Moura points out that leaf application is complementary to the soil fertilization process, the main source of access of nutrients to the plant, and important for correcting any deficiencies and/or when there is low efficiency in land application due to unavailability conditions.

With this in mind, Yara developed Yara Vita Biotrac, which, in addition to providing Boron and Zinc, combines biological assets from algae extract. "These assets act on the physiological processes of the plant, increasing the efficiency of nutrient use, stimulating vegetative growth and can still mitigate the stresses caused to the plant.

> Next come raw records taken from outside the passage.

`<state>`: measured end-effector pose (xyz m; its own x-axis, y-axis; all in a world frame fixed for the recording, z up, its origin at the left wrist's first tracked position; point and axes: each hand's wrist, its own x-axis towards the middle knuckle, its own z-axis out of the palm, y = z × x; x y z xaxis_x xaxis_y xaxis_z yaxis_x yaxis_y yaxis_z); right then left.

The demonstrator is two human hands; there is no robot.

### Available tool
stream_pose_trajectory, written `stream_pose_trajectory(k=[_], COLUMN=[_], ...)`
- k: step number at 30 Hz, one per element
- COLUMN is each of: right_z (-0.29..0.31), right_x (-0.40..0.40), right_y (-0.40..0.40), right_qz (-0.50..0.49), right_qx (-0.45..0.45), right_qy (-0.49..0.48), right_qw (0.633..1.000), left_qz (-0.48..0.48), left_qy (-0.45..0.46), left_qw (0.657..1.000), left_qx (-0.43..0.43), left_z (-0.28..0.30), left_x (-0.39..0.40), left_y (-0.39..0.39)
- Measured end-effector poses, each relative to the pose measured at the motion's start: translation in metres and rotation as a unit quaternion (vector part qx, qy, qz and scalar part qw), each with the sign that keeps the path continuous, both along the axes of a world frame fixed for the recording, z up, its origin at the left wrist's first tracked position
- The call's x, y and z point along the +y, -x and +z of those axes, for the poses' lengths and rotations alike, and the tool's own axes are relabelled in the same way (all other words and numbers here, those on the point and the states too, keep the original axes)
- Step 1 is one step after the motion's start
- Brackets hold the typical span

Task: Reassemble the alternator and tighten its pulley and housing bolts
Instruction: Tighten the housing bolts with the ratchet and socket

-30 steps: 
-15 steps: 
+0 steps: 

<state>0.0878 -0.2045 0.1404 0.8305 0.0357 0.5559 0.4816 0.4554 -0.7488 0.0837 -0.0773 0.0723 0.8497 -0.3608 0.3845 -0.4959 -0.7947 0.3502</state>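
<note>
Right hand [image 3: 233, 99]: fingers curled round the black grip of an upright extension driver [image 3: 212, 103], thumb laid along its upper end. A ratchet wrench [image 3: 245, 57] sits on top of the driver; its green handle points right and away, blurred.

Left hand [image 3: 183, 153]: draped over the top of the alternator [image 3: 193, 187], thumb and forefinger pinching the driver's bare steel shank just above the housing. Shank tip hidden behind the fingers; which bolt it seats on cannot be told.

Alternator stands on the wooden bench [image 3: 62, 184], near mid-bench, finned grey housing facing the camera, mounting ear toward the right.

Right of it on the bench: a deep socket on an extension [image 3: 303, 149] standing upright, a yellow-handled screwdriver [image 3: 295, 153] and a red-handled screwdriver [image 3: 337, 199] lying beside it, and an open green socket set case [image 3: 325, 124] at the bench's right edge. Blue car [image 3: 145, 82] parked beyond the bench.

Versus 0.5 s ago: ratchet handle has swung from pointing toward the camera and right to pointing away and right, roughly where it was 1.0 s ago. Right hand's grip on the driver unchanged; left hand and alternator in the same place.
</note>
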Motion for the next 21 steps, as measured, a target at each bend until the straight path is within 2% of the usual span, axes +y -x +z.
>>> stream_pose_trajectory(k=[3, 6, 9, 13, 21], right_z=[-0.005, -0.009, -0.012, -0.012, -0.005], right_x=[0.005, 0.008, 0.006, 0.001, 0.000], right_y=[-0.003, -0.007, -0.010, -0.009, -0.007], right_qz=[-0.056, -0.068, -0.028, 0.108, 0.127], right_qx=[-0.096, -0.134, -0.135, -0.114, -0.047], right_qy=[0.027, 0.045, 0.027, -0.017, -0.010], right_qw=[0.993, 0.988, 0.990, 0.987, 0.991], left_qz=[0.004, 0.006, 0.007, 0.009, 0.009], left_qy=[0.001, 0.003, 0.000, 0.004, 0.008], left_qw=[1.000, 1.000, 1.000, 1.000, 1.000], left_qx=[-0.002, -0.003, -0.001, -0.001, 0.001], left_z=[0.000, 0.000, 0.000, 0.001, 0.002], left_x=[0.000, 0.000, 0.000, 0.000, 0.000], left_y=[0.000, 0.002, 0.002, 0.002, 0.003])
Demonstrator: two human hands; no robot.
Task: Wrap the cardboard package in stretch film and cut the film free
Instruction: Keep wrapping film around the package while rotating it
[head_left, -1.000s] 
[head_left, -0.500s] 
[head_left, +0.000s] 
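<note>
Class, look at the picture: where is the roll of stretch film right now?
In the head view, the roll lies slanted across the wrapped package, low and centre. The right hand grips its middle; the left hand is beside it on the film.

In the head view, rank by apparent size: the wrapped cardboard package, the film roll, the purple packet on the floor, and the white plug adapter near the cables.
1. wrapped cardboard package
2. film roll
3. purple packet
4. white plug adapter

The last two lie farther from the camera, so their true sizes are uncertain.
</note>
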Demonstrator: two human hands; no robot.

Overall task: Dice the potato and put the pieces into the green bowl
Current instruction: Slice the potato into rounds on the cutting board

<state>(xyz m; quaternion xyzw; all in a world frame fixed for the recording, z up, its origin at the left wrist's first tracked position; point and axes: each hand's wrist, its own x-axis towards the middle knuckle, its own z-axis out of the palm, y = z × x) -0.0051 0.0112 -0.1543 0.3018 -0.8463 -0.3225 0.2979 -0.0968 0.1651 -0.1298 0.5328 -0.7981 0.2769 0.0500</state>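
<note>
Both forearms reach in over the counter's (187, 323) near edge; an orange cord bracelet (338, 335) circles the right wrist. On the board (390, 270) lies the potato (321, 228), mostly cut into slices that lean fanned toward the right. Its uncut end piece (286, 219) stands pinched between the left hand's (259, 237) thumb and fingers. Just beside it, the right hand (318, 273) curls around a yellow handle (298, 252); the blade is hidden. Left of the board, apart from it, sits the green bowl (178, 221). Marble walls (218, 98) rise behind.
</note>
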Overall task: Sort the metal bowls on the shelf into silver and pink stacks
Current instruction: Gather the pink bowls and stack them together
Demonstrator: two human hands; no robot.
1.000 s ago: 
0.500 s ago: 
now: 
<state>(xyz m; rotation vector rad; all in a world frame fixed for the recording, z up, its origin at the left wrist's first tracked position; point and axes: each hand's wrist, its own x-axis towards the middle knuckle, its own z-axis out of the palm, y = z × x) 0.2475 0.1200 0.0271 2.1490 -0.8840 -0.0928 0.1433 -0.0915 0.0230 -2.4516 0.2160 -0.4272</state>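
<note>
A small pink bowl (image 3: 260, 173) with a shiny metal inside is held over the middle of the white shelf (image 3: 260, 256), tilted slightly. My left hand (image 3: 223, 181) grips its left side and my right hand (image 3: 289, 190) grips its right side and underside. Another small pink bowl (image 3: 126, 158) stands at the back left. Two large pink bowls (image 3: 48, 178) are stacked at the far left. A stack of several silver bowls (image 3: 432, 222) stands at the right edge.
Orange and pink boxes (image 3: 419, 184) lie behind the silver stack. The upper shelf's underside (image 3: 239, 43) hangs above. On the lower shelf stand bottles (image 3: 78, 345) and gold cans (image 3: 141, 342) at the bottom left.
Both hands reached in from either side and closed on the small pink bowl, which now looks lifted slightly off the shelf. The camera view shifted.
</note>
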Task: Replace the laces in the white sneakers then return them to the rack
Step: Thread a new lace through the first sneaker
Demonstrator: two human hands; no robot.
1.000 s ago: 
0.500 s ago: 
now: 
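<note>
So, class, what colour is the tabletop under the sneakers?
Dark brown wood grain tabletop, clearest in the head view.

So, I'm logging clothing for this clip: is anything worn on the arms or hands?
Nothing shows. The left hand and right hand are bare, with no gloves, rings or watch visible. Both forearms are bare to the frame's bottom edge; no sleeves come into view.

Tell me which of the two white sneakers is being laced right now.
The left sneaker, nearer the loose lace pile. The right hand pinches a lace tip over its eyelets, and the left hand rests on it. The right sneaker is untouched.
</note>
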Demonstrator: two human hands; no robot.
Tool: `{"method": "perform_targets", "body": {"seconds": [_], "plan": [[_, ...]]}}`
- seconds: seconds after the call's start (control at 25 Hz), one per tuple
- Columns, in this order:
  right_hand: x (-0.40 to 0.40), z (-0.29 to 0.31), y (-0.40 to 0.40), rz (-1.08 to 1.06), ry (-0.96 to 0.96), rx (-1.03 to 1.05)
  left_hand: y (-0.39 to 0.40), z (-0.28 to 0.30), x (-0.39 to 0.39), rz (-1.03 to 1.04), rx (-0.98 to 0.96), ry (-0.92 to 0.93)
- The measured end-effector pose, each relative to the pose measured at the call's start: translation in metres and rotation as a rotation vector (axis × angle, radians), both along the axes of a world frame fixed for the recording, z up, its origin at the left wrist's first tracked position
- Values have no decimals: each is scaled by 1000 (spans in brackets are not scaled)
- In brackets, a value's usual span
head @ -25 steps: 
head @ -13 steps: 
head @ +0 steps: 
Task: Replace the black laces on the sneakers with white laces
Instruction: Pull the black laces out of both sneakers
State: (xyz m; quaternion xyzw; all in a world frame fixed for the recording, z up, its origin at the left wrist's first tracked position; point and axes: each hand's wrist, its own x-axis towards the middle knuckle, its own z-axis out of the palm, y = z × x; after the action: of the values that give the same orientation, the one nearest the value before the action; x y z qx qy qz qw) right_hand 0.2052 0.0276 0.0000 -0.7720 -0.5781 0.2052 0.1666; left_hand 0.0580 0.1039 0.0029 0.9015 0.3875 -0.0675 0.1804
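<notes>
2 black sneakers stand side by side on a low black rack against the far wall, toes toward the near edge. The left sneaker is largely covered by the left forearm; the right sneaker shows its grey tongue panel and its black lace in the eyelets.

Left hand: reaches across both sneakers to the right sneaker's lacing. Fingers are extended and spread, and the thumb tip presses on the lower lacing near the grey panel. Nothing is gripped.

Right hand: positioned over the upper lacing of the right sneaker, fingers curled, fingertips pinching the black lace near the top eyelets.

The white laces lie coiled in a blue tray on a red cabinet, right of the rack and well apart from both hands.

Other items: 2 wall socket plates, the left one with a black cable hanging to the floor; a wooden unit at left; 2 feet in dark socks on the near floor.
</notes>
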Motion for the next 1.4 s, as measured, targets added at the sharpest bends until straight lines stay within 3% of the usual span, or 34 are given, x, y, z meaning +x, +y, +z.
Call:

The plant can benefit by preparing for a moment of stress, metabolizing compounds that help decrease reactive oxygen species," moura adds, saying that the recommendation is application in the "pre-winter" and early rainy season (spring/summer) with a recommended dose of 1 L/ha.

According to the unesp researcher, biological actives stimulate plants to produce growth-inducing substances such as plant hormones, amino acids and proteins. "Because these biological assets are extracted from plants and/or algae adapted to extreme conditions, in their constitutions there are also compounds generated by the defense metabolism of these organisms (seaweed and plants), thus directly acting in the mitigation of abiotic stresses of cultivated plants that receive them" stresses.

For Vitti, biological actives are reality and when associated with micronutrients promote greater absorption and transport of nutrients, with beneficial effects on cell stretching. "In a practical language they are a basket of active molecules with effects on hormonal modulation, osmoprotection, signaling defenses, stress reducers and antioxidants," vitti concludes.